Two pervading questions that guided news reporting in a local market were, How can we localize this? and What’s hot? If a Benson Dynamics plane crashes overseas, you definitely have local interest because people in the area probably built that plane. As for “hot,” well, if
enough planes were crashing and enough people wondering why, that topic would be hot; there would be plenty of cause for related spinoff stories and sidebars. Even if there were no new news, you could still get reactions from people on the old news, you could take a poll, find a relative, look for another angle.

John could recall other “hot” topics over the past few months. AIDS was hot since two more celebrities had tested positive for HIV; NewsSix localized the story by running a piece on the local gay community and what they were doing to curb the epidemic. The Middle East hostages were hot because they were finally being released after years of captivity, and since the sister of one of them lived in the area, NewsSix had a perfect opportunity to “localize” the story. Sexual harassment on the job was hot since a major politician was accused of it. Gun control was hot after another mass shooting. Crooked televangelists were hot after another TV preacher got caught with a prostitute. News fed news, and hot news fed a lot of news.

But this was all part of the gauntlet, the gathering and sifting process every news story had to run through before it got on the air. The broadcast news business involved a day-long chain of human, journalistic, and business elements that tugged on the news, often from opposing directions, here promoting it, there opposing it, other times shaping, discarding, or rebuilding it.

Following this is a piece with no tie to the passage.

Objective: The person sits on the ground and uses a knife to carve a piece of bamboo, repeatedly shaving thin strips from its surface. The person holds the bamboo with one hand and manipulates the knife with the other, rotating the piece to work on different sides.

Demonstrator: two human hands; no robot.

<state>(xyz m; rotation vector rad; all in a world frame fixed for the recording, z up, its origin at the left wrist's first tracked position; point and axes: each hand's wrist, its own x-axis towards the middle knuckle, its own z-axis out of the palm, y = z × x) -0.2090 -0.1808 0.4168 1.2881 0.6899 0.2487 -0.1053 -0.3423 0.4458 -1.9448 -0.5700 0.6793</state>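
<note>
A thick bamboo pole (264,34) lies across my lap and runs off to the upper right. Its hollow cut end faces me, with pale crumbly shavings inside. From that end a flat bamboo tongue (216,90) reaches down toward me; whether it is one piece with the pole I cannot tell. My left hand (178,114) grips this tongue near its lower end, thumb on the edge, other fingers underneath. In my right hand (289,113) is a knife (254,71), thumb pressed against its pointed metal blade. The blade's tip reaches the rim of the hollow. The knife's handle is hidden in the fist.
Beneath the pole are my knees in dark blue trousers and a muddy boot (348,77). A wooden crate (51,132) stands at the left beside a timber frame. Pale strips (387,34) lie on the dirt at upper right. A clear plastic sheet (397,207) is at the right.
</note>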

Even though the people who gathered the news made every effort to be professional—meaning
objective
—news gathering was still a human business. Reporters, producers, and even viewers perceived things differently and held different facets of the news to be important, and that alone was enough to reshape reality, however unintentionally.

But even after that, the news gathering process still involved a balancing of journalism and business: What are the people out there interested in, what are we as journalists interested in and concerned about, and—this one nobody talked about openly—what material is in the best interests of our News Department as far as ratings and advertising accounts are concerned? It was a complex world.

Bingo. John saw the Summerville fire in the script for the Five Thirty. The good video of the flames must have sold it to Erica Johnson, the managing editor. And here was the plane crash story. No new information on the crash itself, but to keep the story alive—right now it
was hot—Wendell Southcott had filed a piece on how thrust reversers work and how they might have had something to do with the crash.

These were stories passed down from the assignment desk and then approved and assigned at the 9
A.M.
meeting around Erica’s desk, where Ben Oliver, the news director, Tina Lewis, the executive news producer, and the producers for the Noon, Five Thirty, and Seven O’clock shows met with reporters and writers to decide what would be news that day. From there, with their marching orders from Erica, the reporters went out in company cars with their assigned cameramen and got the video footage and pertinent information so they could put together their video packages, their perception of what was happening. The writers would remain in the newsroom and get their information over the phone, from the papers and wire services, from the public information officers of the police departments, or any other reliable source, and then write a story to accompany some separately shot video—or perhaps no video at all, the anchor would simply read it.